2017 Chevy Colorado Review: All You Need From A Truck, Scaled Down
– Detroit, Michigan
It may be the little brother to the incredibly popular Silverado 1500, but that doesn’t mean the Chevrolet Colorado is any less worthy for your truck-buying consideration. Able to tow, haul, and four-wheel-drive through rough terrain, it provides all the benefits of a pickup in a slightly more compact and more affordable package – albeit with the usual trucky downsides.
Capability. This particular model, an LT Crew Cab with four-wheel drive, can tow 7,000 pounds and manage a 1,548-pound payload in its bed. Those aren’t figures that will scare the Silverado 1500 and F-150s of the world, but they go to show that even a downsized truck can provide a useful amount of working capability. Add in 8.2 inches of ground clearance and four-wheel drive, and this Colorado can get plenty done.
Improved powertrain. This year, the Colorado packs a new V6 and an eight-speed automatic transmission. As I found when driving that combo in the GMC Canyon, the new powertrain improves the truck’s liveliness and smoothness.
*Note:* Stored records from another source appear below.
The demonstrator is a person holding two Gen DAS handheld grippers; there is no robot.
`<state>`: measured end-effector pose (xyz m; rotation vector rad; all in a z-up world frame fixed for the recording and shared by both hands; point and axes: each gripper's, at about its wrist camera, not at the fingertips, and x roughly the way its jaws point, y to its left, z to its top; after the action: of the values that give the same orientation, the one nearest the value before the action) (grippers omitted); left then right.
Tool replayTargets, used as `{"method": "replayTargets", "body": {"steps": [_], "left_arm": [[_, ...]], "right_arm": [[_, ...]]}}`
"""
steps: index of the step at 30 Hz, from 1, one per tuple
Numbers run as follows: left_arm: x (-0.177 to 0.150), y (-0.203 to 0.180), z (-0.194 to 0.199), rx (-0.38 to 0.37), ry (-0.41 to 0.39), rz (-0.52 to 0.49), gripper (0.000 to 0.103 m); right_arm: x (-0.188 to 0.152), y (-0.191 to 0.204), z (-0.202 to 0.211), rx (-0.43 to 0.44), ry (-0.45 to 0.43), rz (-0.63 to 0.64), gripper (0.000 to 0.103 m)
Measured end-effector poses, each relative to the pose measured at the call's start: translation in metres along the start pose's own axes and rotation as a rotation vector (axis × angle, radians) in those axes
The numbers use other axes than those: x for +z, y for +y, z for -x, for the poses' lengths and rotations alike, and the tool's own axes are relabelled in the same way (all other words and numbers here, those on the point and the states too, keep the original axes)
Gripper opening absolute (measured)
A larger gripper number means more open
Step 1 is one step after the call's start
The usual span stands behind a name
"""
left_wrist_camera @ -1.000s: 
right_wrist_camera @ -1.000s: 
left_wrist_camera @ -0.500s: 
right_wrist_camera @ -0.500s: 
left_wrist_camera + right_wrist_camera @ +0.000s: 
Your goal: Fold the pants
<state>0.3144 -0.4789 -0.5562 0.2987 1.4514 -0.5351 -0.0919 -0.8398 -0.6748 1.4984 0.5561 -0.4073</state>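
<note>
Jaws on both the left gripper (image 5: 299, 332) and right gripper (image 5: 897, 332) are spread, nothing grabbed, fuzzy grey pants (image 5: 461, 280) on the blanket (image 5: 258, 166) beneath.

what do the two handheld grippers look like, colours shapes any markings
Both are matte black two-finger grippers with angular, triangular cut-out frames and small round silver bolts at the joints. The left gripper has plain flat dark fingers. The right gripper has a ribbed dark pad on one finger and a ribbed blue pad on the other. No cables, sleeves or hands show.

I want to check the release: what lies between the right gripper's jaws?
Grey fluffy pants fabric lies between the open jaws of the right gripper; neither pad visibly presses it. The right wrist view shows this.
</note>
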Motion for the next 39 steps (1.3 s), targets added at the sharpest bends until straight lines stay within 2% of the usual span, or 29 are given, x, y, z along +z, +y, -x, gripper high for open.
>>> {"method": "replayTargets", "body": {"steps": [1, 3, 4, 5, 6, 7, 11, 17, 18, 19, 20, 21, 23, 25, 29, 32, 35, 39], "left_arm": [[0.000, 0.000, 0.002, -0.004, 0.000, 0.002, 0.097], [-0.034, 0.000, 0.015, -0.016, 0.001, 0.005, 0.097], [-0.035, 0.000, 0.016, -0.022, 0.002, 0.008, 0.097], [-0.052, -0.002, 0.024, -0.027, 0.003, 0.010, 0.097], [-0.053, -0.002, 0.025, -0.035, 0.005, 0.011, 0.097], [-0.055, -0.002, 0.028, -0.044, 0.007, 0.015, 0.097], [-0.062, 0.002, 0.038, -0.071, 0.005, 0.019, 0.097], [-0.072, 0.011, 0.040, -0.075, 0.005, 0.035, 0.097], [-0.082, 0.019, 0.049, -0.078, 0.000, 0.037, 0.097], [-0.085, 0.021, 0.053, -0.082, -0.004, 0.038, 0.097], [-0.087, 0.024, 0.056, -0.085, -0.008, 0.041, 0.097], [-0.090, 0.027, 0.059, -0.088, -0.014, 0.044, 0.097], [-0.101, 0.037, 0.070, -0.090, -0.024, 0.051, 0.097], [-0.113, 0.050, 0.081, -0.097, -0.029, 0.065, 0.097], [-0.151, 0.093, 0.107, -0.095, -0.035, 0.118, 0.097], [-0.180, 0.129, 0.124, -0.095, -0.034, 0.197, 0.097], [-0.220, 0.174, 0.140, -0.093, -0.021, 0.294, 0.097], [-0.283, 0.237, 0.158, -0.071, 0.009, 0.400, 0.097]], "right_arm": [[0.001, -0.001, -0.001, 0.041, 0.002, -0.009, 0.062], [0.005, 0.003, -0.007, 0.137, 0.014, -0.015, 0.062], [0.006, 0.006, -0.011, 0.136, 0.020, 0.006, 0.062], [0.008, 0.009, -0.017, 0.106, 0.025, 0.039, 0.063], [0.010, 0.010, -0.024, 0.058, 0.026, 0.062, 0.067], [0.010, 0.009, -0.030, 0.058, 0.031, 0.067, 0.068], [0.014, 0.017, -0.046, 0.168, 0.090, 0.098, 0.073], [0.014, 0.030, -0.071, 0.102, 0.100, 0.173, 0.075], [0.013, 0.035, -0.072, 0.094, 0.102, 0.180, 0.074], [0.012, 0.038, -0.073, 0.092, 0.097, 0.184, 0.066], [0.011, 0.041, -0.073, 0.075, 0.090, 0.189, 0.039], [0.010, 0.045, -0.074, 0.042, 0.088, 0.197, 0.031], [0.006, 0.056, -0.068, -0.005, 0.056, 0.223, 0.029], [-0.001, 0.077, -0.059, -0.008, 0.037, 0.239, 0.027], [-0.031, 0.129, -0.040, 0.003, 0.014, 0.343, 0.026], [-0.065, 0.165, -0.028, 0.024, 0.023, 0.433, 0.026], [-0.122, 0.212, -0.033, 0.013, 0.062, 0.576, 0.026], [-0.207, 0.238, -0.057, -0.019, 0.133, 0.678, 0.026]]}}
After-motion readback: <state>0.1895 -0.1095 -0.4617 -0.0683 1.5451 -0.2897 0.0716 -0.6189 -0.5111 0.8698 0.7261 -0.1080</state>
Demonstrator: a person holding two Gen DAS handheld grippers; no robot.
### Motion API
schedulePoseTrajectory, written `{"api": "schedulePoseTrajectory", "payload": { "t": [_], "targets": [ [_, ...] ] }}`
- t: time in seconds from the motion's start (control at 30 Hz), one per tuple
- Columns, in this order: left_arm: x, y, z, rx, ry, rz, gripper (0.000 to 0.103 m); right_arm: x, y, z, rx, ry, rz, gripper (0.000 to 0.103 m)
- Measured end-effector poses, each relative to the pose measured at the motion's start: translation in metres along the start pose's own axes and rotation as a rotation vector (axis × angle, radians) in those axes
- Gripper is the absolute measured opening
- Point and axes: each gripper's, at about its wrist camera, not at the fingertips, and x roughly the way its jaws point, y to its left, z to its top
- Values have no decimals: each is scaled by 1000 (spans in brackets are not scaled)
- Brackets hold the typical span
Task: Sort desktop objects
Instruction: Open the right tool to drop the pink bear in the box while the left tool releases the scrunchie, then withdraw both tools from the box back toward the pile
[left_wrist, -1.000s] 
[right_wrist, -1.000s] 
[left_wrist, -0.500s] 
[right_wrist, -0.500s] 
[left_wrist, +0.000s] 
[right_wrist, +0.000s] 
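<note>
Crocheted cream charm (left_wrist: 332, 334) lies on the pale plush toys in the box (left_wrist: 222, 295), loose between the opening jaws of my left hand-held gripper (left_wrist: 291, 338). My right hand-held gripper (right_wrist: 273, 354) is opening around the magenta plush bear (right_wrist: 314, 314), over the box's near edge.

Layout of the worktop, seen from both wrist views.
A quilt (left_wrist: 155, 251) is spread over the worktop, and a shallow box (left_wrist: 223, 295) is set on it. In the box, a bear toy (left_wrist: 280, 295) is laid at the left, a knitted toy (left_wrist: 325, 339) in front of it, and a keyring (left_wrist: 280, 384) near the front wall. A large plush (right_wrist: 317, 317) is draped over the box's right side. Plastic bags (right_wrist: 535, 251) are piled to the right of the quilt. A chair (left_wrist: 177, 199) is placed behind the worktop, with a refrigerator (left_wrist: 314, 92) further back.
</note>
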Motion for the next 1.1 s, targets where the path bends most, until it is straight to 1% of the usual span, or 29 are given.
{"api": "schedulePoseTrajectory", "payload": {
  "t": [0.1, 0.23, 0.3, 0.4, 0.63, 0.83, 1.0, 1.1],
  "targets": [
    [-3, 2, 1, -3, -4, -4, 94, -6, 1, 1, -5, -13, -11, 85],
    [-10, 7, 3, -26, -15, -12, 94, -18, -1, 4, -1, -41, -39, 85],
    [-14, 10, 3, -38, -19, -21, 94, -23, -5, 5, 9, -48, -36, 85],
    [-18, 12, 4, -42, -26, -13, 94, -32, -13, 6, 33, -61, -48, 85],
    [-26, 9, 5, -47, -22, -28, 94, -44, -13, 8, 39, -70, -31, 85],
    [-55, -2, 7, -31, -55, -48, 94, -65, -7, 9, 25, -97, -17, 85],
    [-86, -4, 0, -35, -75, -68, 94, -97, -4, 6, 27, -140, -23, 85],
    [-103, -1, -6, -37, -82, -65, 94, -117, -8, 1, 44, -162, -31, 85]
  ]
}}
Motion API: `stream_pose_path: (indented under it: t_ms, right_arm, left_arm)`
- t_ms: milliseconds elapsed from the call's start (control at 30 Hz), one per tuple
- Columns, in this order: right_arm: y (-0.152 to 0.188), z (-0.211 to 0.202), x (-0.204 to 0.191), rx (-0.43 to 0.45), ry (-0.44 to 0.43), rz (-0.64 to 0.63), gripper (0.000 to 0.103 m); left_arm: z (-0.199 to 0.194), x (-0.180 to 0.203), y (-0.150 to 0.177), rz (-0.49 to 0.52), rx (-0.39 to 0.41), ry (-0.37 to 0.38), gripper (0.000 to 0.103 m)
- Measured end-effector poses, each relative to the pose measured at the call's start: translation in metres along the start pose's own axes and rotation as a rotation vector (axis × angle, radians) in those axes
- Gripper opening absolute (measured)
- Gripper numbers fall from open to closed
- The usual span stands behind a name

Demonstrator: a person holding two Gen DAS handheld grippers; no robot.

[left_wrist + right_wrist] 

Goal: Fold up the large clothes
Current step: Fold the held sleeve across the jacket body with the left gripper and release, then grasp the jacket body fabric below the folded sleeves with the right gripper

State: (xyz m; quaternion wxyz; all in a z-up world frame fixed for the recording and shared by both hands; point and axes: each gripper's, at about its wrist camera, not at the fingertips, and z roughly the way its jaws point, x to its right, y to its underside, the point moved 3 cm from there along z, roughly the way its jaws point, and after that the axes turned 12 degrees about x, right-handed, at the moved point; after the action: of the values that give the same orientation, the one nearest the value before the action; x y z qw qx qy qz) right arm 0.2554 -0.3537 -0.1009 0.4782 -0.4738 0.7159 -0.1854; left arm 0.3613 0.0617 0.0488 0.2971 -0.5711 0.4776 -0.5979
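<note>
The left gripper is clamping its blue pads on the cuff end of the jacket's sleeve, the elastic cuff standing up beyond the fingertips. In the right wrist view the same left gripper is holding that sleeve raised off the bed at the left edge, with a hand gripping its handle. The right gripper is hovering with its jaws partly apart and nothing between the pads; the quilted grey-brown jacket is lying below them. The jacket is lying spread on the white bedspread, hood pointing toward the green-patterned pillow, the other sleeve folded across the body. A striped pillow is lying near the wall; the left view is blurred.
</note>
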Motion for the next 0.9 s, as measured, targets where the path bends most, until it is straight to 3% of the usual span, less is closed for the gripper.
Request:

On the engine side, you get an additional 3 horsepower and 6 pound-feet of torque (for totals of 308 hp and 275 lb-ft), while the transmission’s two extra gears help improve low-end acceleration.
Looks respectably trucky. If you’re a traditionalist who’s turned off by the soft, almost crossover-like looks of the Honda Ridgeline, the Colorado is your answer. In-your-face design, with a brash grille and functional recovery hooks up front, plus strong lines all around, make it clear the Chevy can work as hard as it can play.
Simple-yet-powerful infotainment. Once again, Chevy’s eight-inch MyLink touchscreen curries favor for its simplicity and functionality. All the built-in functions just work without any real learning curve; I especially like using Android Auto while connected to the truck’s 4G wi-fi hotspot to save on data charges.
Cheap interior. The assorted plastics and switches in the Colorado’s cabin do little to inspire excitement. Plain designs and textures look dated and cheap to my eye; that aforementioned Ridgeline has a much prettier interior. That leaves room, I suppose, for improvements when you move up to a model like the GMC Canyon Denali.
Uncomfy seats. No matter what I do, I have never been able to get fully comfortable in a Colorado. The stiff seats don’t support my lower back, and no amount of adjustment stops me fidgeting. Speaking of adjustment, it’s always frustrating when a seat has power fore-aft-up-down controls but manual recline.
Short-box configuration. It’s a personal choice, of course, to get the short box you see on this truck (5 feet, 2 inches long) versus the available long box (6 feet, 2 inches). But if you’re buying a truck, you likely want the versatility of being able to put lots of stuff in the bed, so why not pick the longer option? Even a Crew Cab long box Colorado is still relatively small in modern truck terms. This truck as configured will cramp how much stuff (i.e. how many friends’ couches) can you easily transport.